Since then, charges have weakened. The average global rate to ship an FEU fell 7.9 percent to $1,665 for the week ending Sept. 26, the third straight weekly decline, WCI data showed. The drop was led by the Asia-Europe route, with the fee from Shanghai, China’s busiest port, to Rotterdam, Europe’s biggest, falling 19 percent to $1,703. That rate has fallen 41 percent from $2,881 on Aug. 8, the highest in almost a year.
“I think the stocks have got ahead of the fundamentals,” Kapoor said in a telephone interview. “The sharp up move and early signs of weakness emerging in the sector could see the container shipping stocks rally stall in the near term.”
Maersk, the Copenhagen-based owner of the world’s largest shipping line, and Neptune Orient Lines Ltd. were among companies reporting better-than-expected second quarter earnings. Maersk Line reported a doubling of second-quarter net income to
2.5 billion kroner ($453 million) even as revenue declined 10 percent as cost cuts countered the decline in freight rates. It also raised its full-year forecast.
“The main cause of freight rate volatility stems from the weakest of the Asian container lines, which are cutting prices the most when they lose market share,” Maersk Chief Executive Officer Nils Smedegaard Andersen said in a Sept. 26 interview. “There will be overcapacity in the market for a long time” and “this market will remain very tough and very volatile.”
The spot rate to ship a 20-foot equivalent unit, or TEU, to northern Europe from Far East Asia is currently $765 per box, down from $1,501 at the beginning of August, Alphaliner said, citing Shanghai Containerized Freight Index data. It could fall to $500 per TEU in the next few weeks, the Paris-based industry consultant said in an e-mailed note distributed yesterday.
Maersk said yesterday it planned to increase its rate to ship a TEU between Far East Asia excluding Japan and northern Europe and the Mediterranean by $950 on Nov. 1, compared with an announcement last month to raise it by a minimum of $600. It already had increased the charge on July 1, Aug. 1 and Sept. 1.
“Maersk Line continues to face unsustainable market rates and the rapid decline of rates in the past few weeks has made it apparent that the previously announced increase of $600/TEU will be insufficient to run the service at financially viable levels,” the carrier said in an e-mailed newsletter.
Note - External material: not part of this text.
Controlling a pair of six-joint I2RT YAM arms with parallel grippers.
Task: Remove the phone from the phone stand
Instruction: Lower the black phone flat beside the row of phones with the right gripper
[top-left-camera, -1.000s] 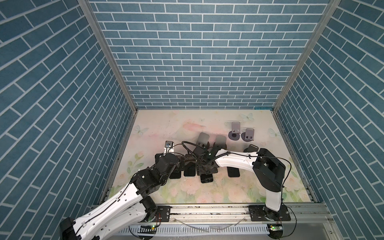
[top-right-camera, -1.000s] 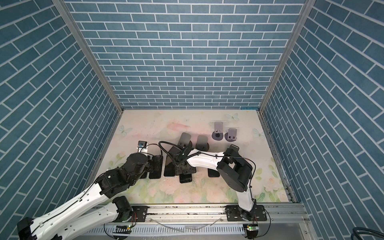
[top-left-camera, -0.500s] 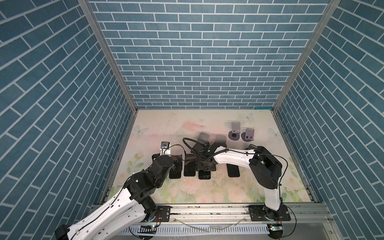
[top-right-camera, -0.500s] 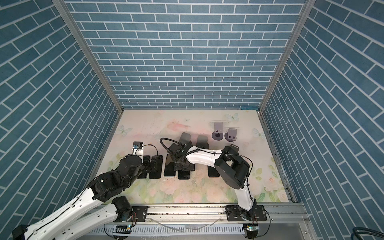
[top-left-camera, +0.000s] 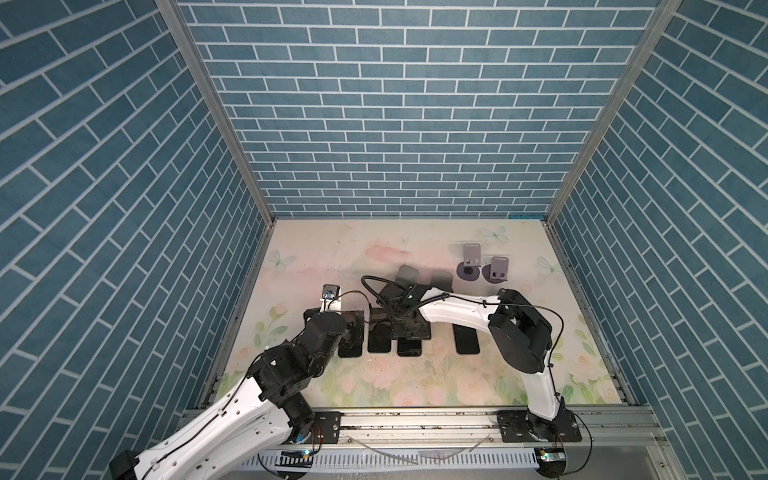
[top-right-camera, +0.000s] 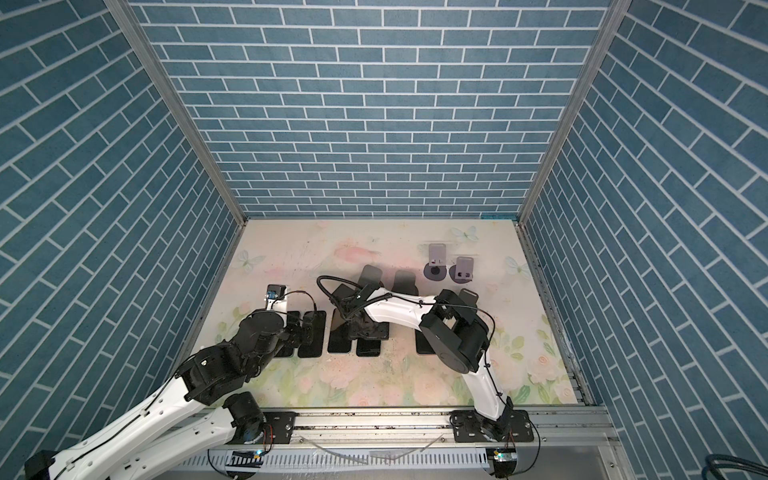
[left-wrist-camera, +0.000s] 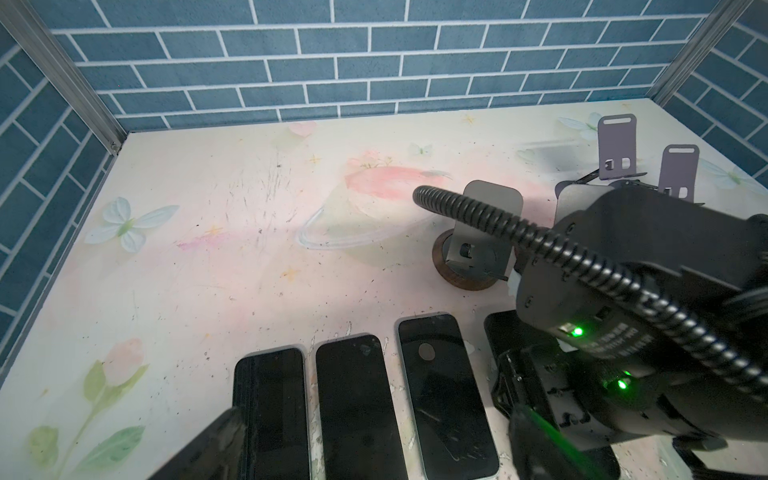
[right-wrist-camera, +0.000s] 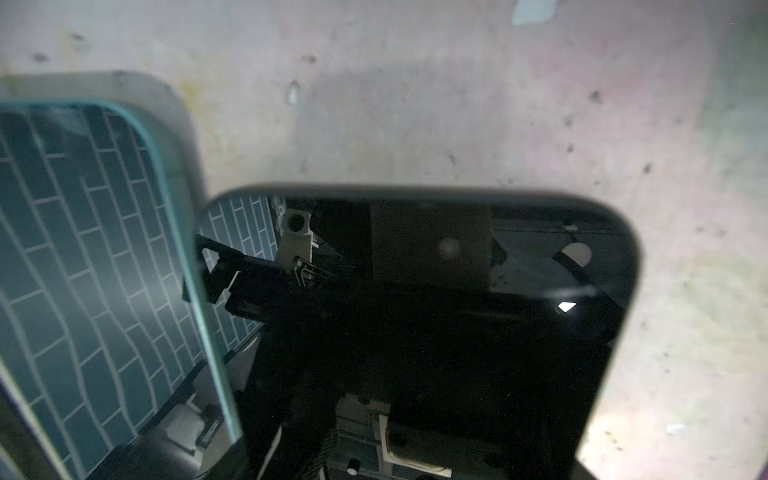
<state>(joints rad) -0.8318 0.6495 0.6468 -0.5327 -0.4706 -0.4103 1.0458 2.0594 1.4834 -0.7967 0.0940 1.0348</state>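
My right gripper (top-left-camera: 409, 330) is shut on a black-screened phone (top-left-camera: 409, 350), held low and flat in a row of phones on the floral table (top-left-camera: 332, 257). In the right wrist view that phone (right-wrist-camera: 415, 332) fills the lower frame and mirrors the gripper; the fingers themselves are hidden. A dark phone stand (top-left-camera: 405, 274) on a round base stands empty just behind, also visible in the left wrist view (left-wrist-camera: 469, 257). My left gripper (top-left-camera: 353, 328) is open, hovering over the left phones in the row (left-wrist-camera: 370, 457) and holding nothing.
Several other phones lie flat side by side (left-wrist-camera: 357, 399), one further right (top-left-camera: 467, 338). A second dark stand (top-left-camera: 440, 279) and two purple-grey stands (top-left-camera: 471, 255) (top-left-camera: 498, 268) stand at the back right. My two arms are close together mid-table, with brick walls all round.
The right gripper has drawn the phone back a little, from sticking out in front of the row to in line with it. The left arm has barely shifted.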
The industry’s busiest season in the northern hemisphere comes in the third quarter, when stores in the U.S. and Europe look to stock up before the beginning of the school year and the Thanksgiving and Christmas holidays. Also, many haulers bring forward shipments ahead of China’s “Golden Week” holiday, which extends from Oct. 1 to Oct. 7 and sees many factories in Asia’s largest economy shuttered.
“There hasn’t been a peak season,” Drewry’s Kapoor said. “Normally, around the Golden Week, you see wide scale capacity restructuring, but we haven’t seen that this year. I think that is taking its toll on rates.”
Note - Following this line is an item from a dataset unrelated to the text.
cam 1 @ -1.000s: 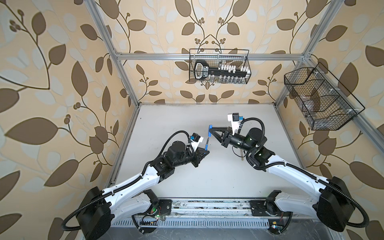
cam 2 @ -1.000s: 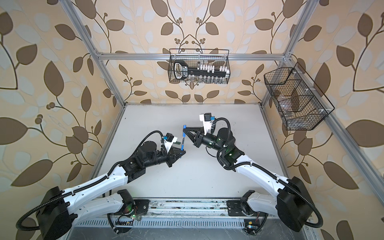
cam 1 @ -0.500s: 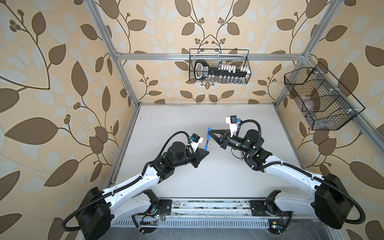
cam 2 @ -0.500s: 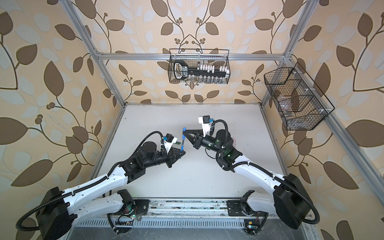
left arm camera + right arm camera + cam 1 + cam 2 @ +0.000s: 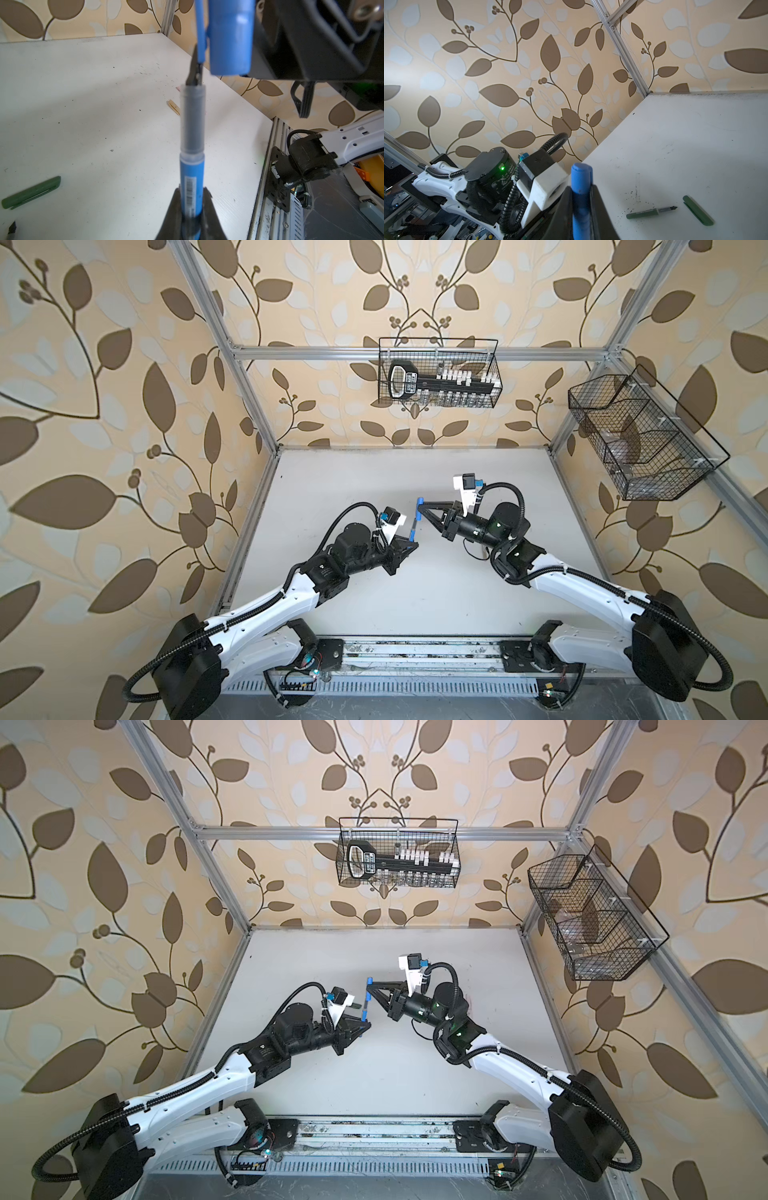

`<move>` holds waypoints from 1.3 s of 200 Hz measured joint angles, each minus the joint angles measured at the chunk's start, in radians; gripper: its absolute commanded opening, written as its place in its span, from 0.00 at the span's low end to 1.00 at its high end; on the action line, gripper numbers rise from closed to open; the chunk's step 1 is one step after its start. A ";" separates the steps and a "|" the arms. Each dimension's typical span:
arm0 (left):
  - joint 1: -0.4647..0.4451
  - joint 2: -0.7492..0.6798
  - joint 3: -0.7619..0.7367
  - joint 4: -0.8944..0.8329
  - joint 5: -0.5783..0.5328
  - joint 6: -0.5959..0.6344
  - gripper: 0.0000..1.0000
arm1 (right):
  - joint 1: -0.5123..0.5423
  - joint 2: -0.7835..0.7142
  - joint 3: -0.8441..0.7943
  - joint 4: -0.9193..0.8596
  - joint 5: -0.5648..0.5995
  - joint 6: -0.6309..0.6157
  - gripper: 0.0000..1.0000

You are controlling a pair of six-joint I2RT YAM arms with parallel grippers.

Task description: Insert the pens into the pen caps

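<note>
My left gripper (image 5: 191,199) is shut on the barrel of the blue pen (image 5: 191,180), whose dark tip (image 5: 194,68) points at the blue pen cap (image 5: 229,37). The tip lies beside the cap's clip, outside the cap's mouth. My right gripper (image 5: 581,197) is shut on that blue cap (image 5: 581,182). In both top views the pen (image 5: 412,531) (image 5: 365,1009) and cap (image 5: 420,502) (image 5: 369,982) meet in mid-air over the table's middle. A green pen (image 5: 652,213) and green cap (image 5: 697,211) lie on the table.
A small tan piece (image 5: 174,107) lies on the white table (image 5: 415,605) behind the blue pen. A dark pen tip (image 5: 12,227) shows at one frame edge. Wire baskets hang on the back wall (image 5: 438,373) and right wall (image 5: 640,439).
My right gripper has brought the blue cap slightly down and nearer to the pen's tip. The left gripper and its pen have stayed almost still.
</note>
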 measured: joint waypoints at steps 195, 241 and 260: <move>0.000 -0.013 0.000 -0.012 -0.023 0.001 0.00 | 0.013 0.025 -0.028 0.072 0.000 0.056 0.15; 0.000 -0.016 0.000 -0.011 -0.022 0.003 0.00 | 0.020 0.041 -0.029 0.089 0.000 0.068 0.15; 0.000 -0.020 0.000 -0.012 -0.022 0.006 0.00 | 0.021 0.049 -0.029 0.101 0.000 0.075 0.15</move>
With no potential fundamental catalyst to drive charges higher before the end of the year and capacity growth set to exceed demand at least through 2014, there probably won’t be any sustainable uplift in rates before 2015, Cantor’s Byde said.
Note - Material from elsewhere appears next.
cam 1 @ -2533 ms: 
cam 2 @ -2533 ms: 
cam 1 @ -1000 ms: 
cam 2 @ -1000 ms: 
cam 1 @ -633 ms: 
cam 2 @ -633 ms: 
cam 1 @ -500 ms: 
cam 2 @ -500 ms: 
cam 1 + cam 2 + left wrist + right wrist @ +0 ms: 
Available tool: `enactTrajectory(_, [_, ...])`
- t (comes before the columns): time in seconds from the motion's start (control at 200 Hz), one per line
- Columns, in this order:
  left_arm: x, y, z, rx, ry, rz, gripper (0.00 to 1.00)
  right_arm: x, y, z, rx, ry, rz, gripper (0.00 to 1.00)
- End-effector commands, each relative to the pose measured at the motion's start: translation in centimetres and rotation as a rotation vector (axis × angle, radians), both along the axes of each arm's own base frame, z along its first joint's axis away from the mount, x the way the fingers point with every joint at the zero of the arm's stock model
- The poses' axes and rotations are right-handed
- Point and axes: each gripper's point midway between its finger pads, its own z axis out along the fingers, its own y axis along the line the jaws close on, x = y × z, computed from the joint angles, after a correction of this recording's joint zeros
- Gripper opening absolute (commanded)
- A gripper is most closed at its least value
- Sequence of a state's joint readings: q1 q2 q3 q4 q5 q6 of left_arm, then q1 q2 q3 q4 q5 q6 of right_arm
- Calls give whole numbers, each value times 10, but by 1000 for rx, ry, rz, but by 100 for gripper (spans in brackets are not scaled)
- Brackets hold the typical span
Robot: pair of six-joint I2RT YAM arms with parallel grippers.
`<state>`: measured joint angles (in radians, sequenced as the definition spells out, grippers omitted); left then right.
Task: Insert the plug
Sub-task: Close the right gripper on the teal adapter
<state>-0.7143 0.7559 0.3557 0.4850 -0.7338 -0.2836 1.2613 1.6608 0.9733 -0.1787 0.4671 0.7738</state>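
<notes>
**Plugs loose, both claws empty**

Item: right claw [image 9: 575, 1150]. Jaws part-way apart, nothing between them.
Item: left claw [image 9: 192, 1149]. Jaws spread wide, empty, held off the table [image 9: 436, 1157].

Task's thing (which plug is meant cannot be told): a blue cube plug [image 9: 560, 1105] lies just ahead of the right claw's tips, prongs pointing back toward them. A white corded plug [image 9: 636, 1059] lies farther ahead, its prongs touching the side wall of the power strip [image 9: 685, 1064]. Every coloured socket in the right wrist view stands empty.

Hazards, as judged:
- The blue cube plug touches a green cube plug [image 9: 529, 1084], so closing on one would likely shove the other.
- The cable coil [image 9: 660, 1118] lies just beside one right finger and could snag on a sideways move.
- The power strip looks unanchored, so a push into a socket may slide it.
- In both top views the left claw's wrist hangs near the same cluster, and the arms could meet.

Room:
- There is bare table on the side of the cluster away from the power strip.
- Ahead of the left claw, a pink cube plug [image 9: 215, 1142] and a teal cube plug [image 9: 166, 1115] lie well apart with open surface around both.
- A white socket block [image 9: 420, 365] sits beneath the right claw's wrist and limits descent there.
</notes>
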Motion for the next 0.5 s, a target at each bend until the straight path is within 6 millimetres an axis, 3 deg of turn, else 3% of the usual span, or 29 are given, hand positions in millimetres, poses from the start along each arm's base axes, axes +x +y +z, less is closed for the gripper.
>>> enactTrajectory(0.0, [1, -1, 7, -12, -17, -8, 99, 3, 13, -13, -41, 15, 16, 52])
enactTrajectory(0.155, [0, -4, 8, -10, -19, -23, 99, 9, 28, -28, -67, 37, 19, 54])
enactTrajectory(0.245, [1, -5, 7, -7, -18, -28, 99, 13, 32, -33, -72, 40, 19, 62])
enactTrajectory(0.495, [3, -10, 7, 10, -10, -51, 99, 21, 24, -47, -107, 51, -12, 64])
Until rates improve, investors will favor shares of shipping lines that are seeking to boost earnings by cutting costs, according to Kapoor.
Maersk, which also owns an oil unit, a drilling division, a port business and a supermarket chain, said on Aug. 16 that unit costs fell 12.7 percent in the second quarter at its container line, compared with a drop of 7.1 percent in the first quarter.
“The guys who will manage to cut costs, they’ll stay profitable this year, and that is going to continue for the next few years,” Kapoor said. “The rates won’t be profitable, it’ll be the costs that will be the big leveler. Maersk will continue to do well.”